Hasil penelitian menunjukkan bahwa praktik predatory pricing dalam
sektor e-commerce di Indonesia masih menghadapi tantangan penegakan hukum
karena kerangka regulasi yang ada, khususnya Undang-Undang No. 5 Tahun 1999
dan Peraturan KPPU terkait, belum sepenuhnya mengakomodasi kompleksitas
pasar digital yang ditandai dengan penggunaan subsidi, model bisnis platform, serta
dinamika harga yang berubah sangat cepat. Mekanisme pembuktian pun kerap
menemui hambatan, terutama dalam mengidentifikasi biaya sebenarnya,
menganalisis strategi harga pelaku usaha, serta memperoleh data internal platform
yang bersifat tertutup. KPPU telah memiliki pedoman dan kerangka penanganan
perkara, namun implementasinya masih memerlukan penguatan kapasitas dan akses
data agar lebih efektif. Pembahasan skripsi ini menekankan bahwa meskipun
Indonesia telah memiliki dasar hukum yang jelas untuk melarang predatory pricing,
efektivitas penegakannya memerlukan pembaruan regulasi yang lebih responsif
terhadap karakteristik ekonomi digital. Penulis menegaskan perlunya penguatan
instrumen pembuktian, penyempurnaan pedoman biaya, serta peningkatan
koordinasi dengan otoritas lain agar penanganan kasus predatory pricing menjadi
lebih cepat dan akurat. Selain itu, penulis merekomendasikan penyusunan aturan
khusus yang menyesuaikan dinamika e-commerce, termasuk transparansi data dan
standar evaluasi harga, guna menciptakan iklim persaingan usaha yang sehat dan
mencegah penyalahgunaan strategi harga oleh pelaku usaha besar.

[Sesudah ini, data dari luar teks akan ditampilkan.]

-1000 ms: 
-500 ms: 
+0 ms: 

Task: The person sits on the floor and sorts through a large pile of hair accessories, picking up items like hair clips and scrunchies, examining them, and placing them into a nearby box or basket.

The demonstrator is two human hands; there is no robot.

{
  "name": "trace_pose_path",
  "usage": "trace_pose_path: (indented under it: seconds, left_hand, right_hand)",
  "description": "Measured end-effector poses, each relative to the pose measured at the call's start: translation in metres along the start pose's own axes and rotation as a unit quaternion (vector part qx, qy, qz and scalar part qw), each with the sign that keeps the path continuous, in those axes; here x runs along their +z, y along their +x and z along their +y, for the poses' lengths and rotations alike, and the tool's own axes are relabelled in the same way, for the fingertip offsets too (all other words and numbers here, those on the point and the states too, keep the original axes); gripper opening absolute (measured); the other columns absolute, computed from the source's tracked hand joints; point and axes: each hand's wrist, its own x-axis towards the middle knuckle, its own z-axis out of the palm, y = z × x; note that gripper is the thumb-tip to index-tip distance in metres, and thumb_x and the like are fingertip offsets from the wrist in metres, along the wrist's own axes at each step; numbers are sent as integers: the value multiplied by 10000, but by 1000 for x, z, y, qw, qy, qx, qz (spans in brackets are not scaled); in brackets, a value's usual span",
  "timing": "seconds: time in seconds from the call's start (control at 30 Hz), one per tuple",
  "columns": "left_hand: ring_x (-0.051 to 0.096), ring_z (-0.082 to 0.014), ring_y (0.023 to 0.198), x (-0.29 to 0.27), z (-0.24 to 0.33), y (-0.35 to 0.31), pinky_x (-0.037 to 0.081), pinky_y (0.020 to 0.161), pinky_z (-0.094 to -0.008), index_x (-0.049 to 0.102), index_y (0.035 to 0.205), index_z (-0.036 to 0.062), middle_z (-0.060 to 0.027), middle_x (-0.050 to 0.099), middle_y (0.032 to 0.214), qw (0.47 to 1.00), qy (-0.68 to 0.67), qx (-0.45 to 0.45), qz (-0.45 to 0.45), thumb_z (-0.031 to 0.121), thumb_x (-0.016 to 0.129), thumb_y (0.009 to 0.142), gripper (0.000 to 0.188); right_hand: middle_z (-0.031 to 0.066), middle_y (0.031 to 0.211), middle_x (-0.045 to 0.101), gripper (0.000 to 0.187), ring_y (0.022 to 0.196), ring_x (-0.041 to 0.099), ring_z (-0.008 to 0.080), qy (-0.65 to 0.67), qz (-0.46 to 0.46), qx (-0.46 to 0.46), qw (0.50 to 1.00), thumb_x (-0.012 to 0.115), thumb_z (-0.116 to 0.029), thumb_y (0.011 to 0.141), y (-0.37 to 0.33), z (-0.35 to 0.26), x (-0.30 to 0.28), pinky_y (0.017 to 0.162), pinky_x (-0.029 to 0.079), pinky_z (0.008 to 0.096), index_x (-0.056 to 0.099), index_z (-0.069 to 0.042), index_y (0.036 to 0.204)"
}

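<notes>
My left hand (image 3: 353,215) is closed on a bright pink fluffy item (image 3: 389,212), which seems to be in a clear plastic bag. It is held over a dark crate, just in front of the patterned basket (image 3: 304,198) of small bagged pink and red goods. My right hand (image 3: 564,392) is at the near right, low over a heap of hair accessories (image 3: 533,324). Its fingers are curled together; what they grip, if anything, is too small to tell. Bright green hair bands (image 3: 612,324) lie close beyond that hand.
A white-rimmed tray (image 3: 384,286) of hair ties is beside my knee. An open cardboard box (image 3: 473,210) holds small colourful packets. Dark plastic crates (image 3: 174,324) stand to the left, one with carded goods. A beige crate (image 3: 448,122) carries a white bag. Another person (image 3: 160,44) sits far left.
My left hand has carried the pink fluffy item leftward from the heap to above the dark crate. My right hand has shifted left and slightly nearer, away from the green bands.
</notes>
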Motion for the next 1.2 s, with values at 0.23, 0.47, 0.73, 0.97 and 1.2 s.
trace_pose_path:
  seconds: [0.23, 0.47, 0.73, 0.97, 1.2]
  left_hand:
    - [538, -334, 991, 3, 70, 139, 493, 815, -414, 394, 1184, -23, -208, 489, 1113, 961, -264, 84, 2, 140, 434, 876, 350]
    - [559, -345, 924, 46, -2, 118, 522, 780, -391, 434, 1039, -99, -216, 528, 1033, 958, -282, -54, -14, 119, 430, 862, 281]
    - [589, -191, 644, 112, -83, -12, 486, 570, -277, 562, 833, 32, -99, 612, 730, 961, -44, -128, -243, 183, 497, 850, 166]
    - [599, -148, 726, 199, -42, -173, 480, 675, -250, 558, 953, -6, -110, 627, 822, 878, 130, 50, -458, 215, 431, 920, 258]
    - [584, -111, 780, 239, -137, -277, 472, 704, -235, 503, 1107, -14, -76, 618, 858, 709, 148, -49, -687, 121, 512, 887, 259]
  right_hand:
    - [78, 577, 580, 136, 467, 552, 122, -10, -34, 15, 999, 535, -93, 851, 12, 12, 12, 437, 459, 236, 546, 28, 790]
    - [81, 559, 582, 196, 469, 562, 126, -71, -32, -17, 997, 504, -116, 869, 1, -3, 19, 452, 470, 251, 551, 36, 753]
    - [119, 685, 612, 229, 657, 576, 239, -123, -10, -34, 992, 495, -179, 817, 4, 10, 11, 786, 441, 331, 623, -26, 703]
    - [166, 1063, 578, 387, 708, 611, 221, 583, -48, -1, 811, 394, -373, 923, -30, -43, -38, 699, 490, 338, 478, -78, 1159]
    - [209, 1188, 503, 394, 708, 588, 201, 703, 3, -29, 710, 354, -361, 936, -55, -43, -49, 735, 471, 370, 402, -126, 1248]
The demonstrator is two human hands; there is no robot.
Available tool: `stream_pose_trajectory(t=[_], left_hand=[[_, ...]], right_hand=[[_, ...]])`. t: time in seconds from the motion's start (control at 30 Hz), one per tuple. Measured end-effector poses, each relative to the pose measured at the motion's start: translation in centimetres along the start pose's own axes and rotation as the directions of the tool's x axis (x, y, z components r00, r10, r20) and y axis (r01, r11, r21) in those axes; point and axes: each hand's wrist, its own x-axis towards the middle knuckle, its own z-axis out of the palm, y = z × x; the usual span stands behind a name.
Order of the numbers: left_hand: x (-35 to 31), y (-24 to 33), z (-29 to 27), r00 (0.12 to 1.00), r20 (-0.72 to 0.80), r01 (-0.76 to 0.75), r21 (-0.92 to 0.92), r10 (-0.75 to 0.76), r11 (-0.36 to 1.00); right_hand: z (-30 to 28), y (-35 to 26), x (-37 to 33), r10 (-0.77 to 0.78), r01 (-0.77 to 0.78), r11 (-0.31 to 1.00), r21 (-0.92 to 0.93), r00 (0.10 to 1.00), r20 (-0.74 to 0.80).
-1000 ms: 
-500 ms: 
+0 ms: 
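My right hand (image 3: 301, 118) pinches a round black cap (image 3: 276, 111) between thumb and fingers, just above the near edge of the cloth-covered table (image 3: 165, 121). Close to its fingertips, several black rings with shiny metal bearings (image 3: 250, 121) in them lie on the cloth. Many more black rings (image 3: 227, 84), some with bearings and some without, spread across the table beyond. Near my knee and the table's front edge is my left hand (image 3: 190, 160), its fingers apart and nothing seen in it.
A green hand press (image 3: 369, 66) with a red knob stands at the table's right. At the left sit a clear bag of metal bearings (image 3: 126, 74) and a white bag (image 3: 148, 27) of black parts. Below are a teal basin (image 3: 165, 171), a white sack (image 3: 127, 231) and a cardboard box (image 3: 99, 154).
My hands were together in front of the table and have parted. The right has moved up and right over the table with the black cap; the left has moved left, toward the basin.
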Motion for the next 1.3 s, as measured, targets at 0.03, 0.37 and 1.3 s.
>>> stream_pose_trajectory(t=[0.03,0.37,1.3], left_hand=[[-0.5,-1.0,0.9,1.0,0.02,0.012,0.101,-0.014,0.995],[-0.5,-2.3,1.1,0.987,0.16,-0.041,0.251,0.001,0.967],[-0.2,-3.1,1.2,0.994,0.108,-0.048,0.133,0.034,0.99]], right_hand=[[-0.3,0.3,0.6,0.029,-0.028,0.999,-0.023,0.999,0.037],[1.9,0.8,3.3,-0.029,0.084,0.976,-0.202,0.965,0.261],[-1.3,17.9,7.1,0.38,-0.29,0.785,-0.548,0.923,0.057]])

Kesimpulan dari penelitian ini adalah bahwa predatory pricing dalam
sektotr e-commerce masih sulit ditangani karena kerangka hukum Indonesia belum
mampu mengikuti karakteristik pasar digital. Meskipun regulasi seperti UndangUndang No. 5 Tahun 1999, Peraturan Pemerintah No. 44 Tahun 2021, Peraturan
Pemerintah No. 80 Tahun 2019, dan UU ITE telah menyediakan landasan normatif,
pembuktiannya tetap menghadapi hambatan substansial, terutama terkait
keterbatasan akses data dan belum adanya standar analisis yang sesuai dengan
ekosistem digital. Oleh sebab itu, penelitian ini menyarankan perlunya pembaruan
pedoman dan penguatan kapasitas KPPU agar mampu menilai strategi harga secara
lebih akurat dan menjaga struktur pasar tetap kompetitif. Dengan demikian,
penelitian ini memberikan dasar akademik dan praktis bagi perbaikan pengawasan
persaingan usaha di Indonesia di tengah pertumbuhan ekonomi digital.